» ABOUT THIS TASK
Print every line of the listing below, starting with the line that holds "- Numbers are" and going on through the line that holds "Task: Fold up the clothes", both included, and print nothing else.

********************

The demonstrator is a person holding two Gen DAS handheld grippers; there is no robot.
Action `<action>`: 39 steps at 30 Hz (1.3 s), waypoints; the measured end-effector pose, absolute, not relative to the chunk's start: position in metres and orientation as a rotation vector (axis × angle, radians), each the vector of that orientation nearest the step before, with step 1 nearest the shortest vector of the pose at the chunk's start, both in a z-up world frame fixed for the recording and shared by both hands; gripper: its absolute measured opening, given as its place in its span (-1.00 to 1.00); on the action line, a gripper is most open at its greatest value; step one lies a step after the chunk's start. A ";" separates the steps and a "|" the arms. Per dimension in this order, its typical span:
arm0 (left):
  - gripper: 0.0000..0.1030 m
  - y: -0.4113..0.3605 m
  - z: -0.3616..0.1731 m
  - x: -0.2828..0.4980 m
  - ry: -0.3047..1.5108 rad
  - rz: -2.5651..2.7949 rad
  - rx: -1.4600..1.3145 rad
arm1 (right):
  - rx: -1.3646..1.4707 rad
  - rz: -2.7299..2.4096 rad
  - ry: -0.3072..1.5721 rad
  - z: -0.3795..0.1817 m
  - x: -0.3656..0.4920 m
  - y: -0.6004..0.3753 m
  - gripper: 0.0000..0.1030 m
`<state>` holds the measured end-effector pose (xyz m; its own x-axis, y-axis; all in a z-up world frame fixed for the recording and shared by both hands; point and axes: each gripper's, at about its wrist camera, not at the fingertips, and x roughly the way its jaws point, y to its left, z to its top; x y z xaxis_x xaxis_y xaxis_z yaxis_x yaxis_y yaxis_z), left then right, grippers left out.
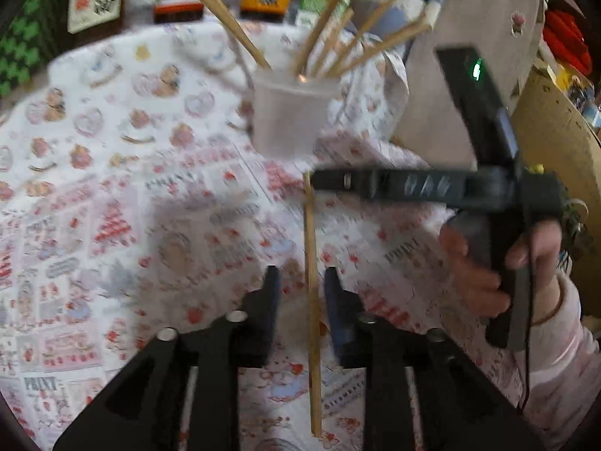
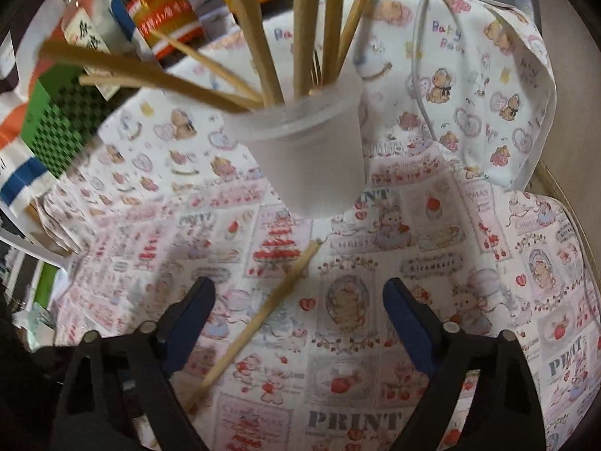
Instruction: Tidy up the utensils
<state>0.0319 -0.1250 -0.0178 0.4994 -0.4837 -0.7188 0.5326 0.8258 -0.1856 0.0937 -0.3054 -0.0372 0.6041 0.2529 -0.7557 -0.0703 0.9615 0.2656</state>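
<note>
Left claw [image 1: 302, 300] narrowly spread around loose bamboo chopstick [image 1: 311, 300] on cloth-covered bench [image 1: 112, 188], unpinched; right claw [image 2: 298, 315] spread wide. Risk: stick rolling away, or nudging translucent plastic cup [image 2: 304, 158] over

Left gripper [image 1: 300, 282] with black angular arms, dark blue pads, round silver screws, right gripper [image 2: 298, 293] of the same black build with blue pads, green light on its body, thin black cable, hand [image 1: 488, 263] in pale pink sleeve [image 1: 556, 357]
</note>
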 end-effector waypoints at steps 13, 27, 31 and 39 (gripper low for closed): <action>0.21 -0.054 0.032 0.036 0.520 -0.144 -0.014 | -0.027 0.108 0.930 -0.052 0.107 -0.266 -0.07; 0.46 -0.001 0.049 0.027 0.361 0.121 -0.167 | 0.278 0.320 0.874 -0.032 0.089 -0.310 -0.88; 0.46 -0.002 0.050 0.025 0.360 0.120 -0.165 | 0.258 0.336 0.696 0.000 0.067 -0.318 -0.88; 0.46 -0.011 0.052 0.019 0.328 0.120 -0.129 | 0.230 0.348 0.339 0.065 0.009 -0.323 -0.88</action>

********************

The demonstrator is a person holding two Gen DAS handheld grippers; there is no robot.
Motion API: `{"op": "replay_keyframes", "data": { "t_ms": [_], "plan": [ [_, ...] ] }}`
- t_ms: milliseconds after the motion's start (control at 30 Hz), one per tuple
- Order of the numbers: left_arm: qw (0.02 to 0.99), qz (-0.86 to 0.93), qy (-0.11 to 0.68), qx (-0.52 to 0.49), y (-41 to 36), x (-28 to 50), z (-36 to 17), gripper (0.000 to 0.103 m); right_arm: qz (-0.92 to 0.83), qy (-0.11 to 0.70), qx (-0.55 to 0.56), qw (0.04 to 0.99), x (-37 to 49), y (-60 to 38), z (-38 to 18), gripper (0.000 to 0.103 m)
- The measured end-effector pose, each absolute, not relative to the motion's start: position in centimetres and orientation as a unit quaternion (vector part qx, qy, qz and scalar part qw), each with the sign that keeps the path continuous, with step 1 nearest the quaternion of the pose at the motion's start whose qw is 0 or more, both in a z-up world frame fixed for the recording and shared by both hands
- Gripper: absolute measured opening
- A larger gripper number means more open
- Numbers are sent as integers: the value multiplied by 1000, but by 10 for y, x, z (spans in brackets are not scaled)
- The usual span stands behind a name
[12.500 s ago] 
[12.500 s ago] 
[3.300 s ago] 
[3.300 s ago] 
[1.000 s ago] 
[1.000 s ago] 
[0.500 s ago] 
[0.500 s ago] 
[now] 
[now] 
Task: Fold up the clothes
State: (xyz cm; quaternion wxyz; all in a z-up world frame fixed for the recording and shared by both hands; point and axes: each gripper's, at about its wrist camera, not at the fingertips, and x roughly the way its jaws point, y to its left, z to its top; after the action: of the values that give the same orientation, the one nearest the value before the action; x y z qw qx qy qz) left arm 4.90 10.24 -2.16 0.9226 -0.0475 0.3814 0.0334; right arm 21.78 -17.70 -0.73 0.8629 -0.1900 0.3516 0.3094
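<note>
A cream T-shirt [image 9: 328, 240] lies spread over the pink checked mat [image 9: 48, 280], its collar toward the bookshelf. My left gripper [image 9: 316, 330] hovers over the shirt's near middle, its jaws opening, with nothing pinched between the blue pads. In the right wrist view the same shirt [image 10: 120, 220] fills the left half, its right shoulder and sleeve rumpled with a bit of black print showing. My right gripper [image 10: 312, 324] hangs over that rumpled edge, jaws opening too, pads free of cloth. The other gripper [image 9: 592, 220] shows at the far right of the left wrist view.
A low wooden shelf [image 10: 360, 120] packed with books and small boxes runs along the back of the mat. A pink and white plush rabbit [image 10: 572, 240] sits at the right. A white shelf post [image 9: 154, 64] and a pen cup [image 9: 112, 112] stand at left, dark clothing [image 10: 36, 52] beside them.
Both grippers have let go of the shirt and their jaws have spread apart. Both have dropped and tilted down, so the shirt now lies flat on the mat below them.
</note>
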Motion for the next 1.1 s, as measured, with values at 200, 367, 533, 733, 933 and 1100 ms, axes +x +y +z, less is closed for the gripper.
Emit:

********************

» RESULT OF THIS EXERCISE
- Numbers are sent as integers: the value multiplied by 1000, but by 10 for y, x, z (spans in brackets are not scaled)
- The usual span stands behind a name
[12.500 s ago] 
[12.500 s ago] 
[3.300 s ago] 
[3.300 s ago] 
[1.000 s ago] 
[1.000 s ago] 
[0.500 s ago] 
[0.500 s ago] 
[now] 
[now] 
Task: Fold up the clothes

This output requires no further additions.